Often we want to manipulate how the data is organized. We might do this for theoretical or simply exploratory reasons. As a researcher, it is your prerogative to create new variables based on given variables, so long as you can explain and defend what you're doing.
Let's load the data.
setwd("~/Dropbox/Data General/GSS") #Set your working directory to whatever folder holds GSS.csv
options(scipen = 999) #Turn off scientific notation
x <- read.csv("GSS.csv")
summary(x$wrkstat) #summarize the variable capturing multiple categories of work status
## keeping house other retired school
## 9177 1078 7285 1681
## temp not working unempl, laid off working fulltime working parttime
## 1173 1769 27295 5616
## NA's
## 13
library(memisc)
## Loading required package: lattice
## Loading required package: grid
## Loading required package: MASS
## Attaching package: 'memisc'
## The following object(s) are masked from 'package:stats':
##
## contr.sum, contr.treatment, contrasts
## The following object(s) are masked from 'package:base':
##
## as.array
x$unemployed <- x$wrkstat
x$unemployed <- recode(x$unemployed, "unemployed" <- "unempl, laid off", otherwise = "not unemployed")
summary(x$unemployed)
## unemployed not unemployed
## 1769 53318
A lot of the GSS variables are factors, and many of them have a natural ordering. In R, “ordered factors” are factors the levels of which can be ranked by relations of less than (<) or greater than (>). If the levels of a factor can be ranked, then it's useful to make it an ordered factor. R uses ordered factors intelligently so that their ordering can be put to use without extra work by you.
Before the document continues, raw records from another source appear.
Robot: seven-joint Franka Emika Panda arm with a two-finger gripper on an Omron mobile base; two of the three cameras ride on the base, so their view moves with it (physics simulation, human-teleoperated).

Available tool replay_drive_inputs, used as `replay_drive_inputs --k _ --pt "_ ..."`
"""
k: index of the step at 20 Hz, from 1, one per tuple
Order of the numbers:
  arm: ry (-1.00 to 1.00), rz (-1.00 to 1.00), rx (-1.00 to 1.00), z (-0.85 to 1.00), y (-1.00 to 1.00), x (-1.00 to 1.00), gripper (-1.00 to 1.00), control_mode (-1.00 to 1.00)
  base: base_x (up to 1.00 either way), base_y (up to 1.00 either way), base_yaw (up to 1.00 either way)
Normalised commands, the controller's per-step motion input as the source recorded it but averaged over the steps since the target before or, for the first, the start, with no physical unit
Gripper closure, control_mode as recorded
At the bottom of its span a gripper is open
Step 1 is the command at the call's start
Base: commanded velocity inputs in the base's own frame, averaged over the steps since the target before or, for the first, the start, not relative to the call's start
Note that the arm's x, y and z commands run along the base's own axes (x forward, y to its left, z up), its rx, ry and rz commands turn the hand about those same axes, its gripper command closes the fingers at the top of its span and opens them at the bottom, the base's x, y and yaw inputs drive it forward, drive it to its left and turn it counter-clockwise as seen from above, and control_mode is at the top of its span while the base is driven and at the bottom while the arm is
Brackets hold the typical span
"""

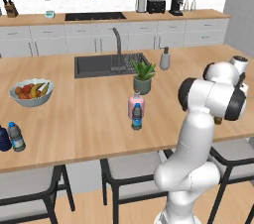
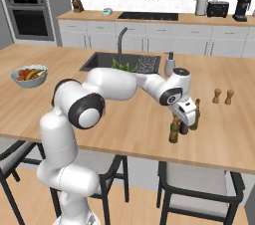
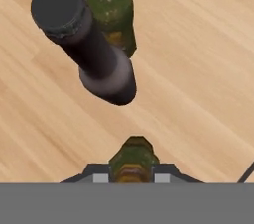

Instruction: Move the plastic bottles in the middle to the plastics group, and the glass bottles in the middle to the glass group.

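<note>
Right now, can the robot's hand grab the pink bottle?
Probably not yet. The gripper is shut on a green bottle, well off to the side of the pink bottle. Once it lets go, only the small water bottle in front might crowd it.

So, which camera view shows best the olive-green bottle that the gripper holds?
The right base view: the olive-green bottle stands upright in the gripper beside the dark brown bottles. The hand view shows just its top, clamped between the fingertips.
</note>
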Motion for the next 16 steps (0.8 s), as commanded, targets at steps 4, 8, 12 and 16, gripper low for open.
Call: replay_drive_inputs --k 4,8,12,16 --pt "-0.01 -0.01 0.00 -0.22 -0.03 -0.05 -1.00 -1.00 0.00 0.00 0.00" --pt "0.00 0.00 0.00 0.00 0.00 -0.12 -1.00 -1.00 0.00 0.00 0.00" --pt "0.00 0.00 0.00 0.03 0.00 -0.05 -1.00 -1.00 0.00 0.00 0.00" --pt "0.00 0.00 -0.01 0.19 0.21 -0.06 -1.00 -1.00 0.00 0.00 0.00"
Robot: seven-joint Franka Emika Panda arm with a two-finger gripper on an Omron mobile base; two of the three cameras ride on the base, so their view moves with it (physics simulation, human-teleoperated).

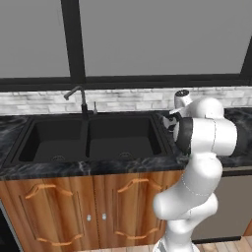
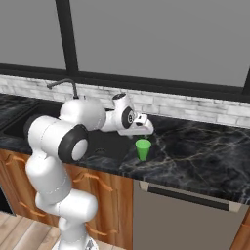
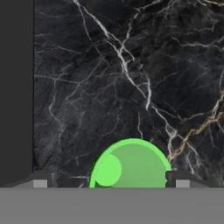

For instance, the variable recording respondents' political ideology is clearly an ordinal, categorical variable but R by default orders the categories (levels) in alphabetical order.
summary(x$polviews) #Notice the levels are in alphabetical order
## conservative extremely liberal extrmly conservative
## 6800 1249 1438
## liberal moderate slghtly conservative
## 5338 17781 7423
## slightly liberal NA's
## 5973 9085
is.ordered(x$polviews)
## [1] FALSE
We use the ordered() function make this variable ordered. We could simply type x$polviews<-ordered(x$polviews) but that would leave them in alphabetical order, which is useless to us. Rather, let's reorder the variables using the levels argument. We set “levels” equal to a list of the levels in the order we want them. The little “c” is just a little function that concatenates (binds into a vector) whatever is listed in the parentheses.
x$ideology <- ordered(x$polviews, levels = c("extremely liberal", "liberal",
"slightly liberal", "moderate", "slghtly conservative", "conservative",
"extrmly conservative"))
Because ordered factors represent magnitudes of some sort, it is sometimes reasonable to use them as quantitative variables. In the example above, it is reasonable to argue that the variable we created, x$ideology is really a quantitative variable measuring conservatism. If we replaced all responses of “extremely liberal” with a 0, all responses of “extremely conservative” with a 7, and all the levels in between with corresponding numerical values increasing by one for each level–then we could arguably use this variable in analyses that call for a single numerical scale. Of course, this is questionable because the difference between “extremely liberal” and “liberal” might be less than the difference between “liberal” and “moderate”, in which case the creation of a numerical scale would not exactly represent reality. This sort of thing should be done sparingly and with caution, but as a researcher you are a fundamentally creative agent and it's your prerogative to model the world according to your interests.
We do this using the as.numeric() function. When we use this function on ordered factors, R knows to assign them correspondingly ordered numerical values. Let's make a new variable called x$ideology.numeric which is the numerical version of x$ideology
summary(x$ideology)
## extremely liberal liberal slightly liberal
## 1249 5338 5973
## moderate slghtly conservative conservative
## 17781 7423 6800
## extrmly conservative NA's
## 1438 9085
x$ideology.numeric <- as.numeric(x$ideology)
summmary(x$ideology.numeric)
## Error: could not find function "summmary"